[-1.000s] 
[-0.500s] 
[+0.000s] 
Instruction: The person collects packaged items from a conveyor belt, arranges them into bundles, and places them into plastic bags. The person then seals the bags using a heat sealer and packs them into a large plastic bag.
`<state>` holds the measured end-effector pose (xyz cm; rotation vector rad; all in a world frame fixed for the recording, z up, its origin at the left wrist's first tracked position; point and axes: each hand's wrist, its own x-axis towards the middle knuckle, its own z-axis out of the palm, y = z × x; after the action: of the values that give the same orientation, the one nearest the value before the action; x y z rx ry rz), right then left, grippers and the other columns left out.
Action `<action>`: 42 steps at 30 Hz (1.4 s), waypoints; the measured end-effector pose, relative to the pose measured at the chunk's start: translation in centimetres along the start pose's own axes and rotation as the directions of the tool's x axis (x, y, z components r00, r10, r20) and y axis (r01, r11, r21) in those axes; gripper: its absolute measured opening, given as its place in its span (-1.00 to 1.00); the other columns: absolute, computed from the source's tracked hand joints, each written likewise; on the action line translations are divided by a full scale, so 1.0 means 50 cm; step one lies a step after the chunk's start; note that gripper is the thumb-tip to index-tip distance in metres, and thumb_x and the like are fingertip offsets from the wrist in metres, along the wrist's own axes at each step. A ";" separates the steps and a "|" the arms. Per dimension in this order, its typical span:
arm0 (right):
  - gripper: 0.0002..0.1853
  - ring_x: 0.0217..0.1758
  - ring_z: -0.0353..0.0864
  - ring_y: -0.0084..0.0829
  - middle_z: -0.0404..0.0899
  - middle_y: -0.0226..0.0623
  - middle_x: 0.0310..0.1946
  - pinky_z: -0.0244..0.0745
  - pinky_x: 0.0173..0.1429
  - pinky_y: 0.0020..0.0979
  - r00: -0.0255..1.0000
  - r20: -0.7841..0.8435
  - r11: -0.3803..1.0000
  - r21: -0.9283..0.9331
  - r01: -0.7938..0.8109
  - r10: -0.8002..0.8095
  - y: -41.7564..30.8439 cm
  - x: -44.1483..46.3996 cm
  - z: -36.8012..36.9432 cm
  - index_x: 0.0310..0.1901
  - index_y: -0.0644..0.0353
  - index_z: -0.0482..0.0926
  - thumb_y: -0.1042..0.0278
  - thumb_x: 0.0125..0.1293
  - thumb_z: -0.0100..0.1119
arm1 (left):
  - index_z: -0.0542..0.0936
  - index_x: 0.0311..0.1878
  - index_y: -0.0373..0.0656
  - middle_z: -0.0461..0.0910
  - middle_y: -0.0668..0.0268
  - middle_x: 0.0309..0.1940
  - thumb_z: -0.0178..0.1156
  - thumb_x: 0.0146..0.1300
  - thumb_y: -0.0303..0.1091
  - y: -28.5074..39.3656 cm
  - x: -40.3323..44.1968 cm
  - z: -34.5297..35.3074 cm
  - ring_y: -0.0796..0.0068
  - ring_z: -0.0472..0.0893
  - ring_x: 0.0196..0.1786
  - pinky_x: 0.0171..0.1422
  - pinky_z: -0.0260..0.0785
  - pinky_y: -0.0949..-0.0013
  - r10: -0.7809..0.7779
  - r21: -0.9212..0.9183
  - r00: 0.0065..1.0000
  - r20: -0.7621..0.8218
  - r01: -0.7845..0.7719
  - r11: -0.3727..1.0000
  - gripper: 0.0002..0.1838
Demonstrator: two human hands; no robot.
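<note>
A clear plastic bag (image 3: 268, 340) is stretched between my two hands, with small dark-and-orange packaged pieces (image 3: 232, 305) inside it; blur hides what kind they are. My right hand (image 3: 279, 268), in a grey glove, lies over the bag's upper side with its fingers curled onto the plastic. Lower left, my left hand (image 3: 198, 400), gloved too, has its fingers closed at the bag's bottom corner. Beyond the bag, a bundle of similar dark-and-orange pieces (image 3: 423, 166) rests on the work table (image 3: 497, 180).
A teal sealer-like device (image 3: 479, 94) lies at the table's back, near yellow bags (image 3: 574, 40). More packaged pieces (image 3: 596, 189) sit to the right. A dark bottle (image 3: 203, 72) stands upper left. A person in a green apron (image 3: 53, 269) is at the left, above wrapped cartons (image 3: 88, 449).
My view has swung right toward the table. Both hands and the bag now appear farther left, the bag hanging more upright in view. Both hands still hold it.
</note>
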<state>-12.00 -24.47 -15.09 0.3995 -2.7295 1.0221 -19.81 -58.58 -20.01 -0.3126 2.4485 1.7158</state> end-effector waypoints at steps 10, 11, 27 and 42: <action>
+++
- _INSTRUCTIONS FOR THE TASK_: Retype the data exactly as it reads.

- _SOLUTION TO THE PROBLEM_:
[-1.000s] 
[-0.500s] 
[+0.000s] 
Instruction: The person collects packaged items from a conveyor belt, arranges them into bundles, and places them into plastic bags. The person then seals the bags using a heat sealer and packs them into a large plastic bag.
`<state>` holds the measured end-effector pose (xyz cm; rotation vector rad; all in a world frame fixed for the recording, z up, its origin at the left wrist's first tracked position; point and axes: each hand's wrist, its own x-axis towards the middle knuckle, its own z-axis out of the palm, y = z × x; after the action: of the values that give the same orientation, the one nearest the value before the action; x y z rx ry rz), right then left, grippers and the other columns left out.
Action `<action>`: 42 steps at 30 Hz (1.4 s), waypoints; the measured end-effector pose, relative to the pose measured at the chunk's start: translation in centimetres along the start pose's own axes and rotation as the directions of the tool's x axis (x, y, z components r00, r10, r20) and y axis (r01, r11, r21) in those axes; gripper: its absolute measured opening, given as its place in its span (-1.00 to 1.00); the other columns: absolute, computed from the source's tracked hand joints, each written likewise; on the action line translations are divided by a full scale, so 1.0 means 50 cm; step one lies a step after the chunk's start; note that gripper is the thumb-tip to index-tip distance in metres, and thumb_x and the like are fingertip offsets from the wrist in metres, along the wrist's own axes at each step. A ";" separates the steps and a "|" the arms. Per dimension in this order, its typical span:
arm0 (right):
  - gripper: 0.0002..0.1853
  - ring_x: 0.0217..0.1758
  - ring_z: -0.0353..0.0864
  - ring_y: -0.0084..0.0829
  - middle_z: -0.0404..0.0899
  - middle_y: -0.0226..0.0623
  - middle_x: 0.0310..0.1946
  - pinky_z: -0.0244..0.0745
  - pinky_x: 0.0173..0.1429
  - pinky_y: 0.0020..0.0979
  - r00: -0.0255..1.0000
  - r20: -0.7841..0.8435
  - r11: -0.3803..1.0000
  - r21: -0.9283..0.9331
  - r01: -0.7938..0.8109
  - r10: -0.8002..0.8095
  - y: -41.7564..30.8439 cm
  - x: -44.1483..46.3996 cm
  - z: -36.8012..36.9432 cm
  - index_x: 0.0310..0.1901
  - index_y: -0.0644..0.0353
  - index_z: -0.0482..0.0926
  - thumb_y: -0.1042..0.0278
  - thumb_x: 0.0125..0.1293
  - thumb_z: -0.0100..0.1119
arm1 (left):
  - index_z: -0.0542..0.0936
  - index_x: 0.0311..0.1878
  - index_y: -0.0373..0.0656
  - middle_z: -0.0461..0.0910
  - middle_y: -0.0668..0.0268
  - middle_x: 0.0309..0.1940
  - thumb_z: -0.0178..0.1156
  - thumb_x: 0.0146..0.1300
  - thumb_y: -0.0303..0.1091
  - y: -28.5074..39.3656 cm
  - x: -40.3323..44.1968 cm
  - z: -34.5297..35.3074 cm
  - ring_y: -0.0796..0.0068
  - ring_z: -0.0472..0.0893
  - ring_x: 0.0196..0.1786
  - pinky_x: 0.0171..0.1422
  - pinky_z: -0.0260..0.0785
  - pinky_y: -0.0949..-0.0013
  - r10: -0.7809..0.7779
  - r21: -0.9212..0.9183
  - r00: 0.0065..1.0000
  - r20: -0.7621..0.8218
  - r01: -0.7845..0.7719
  - r11: -0.3727..1.0000
  - gripper: 0.0002..0.1838
Demonstrator: two human hands; no robot.
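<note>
A clear plastic bag (image 3: 268, 340) is stretched between my two hands, with small dark-and-orange packaged pieces (image 3: 232, 305) inside it; blur hides what kind they are. My right hand (image 3: 279, 268), in a grey glove, lies over the bag's upper side with its fingers curled onto the plastic. Lower left, my left hand (image 3: 198, 400), gloved too, has its fingers closed at the bag's bottom corner. Beyond the bag, a bundle of similar dark-and-orange pieces (image 3: 423, 166) rests on the work table (image 3: 497, 180).
A teal sealer-like device (image 3: 479, 94) lies at the table's back, near yellow bags (image 3: 574, 40). More packaged pieces (image 3: 596, 189) sit to the right. A dark bottle (image 3: 203, 72) stands upper left. A person in a green apron (image 3: 53, 269) is at the left, above wrapped cartons (image 3: 88, 449).
My view has swung right toward the table. Both hands and the bag now appear farther left, the bag hanging more upright in view. Both hands still hold it.
</note>
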<state>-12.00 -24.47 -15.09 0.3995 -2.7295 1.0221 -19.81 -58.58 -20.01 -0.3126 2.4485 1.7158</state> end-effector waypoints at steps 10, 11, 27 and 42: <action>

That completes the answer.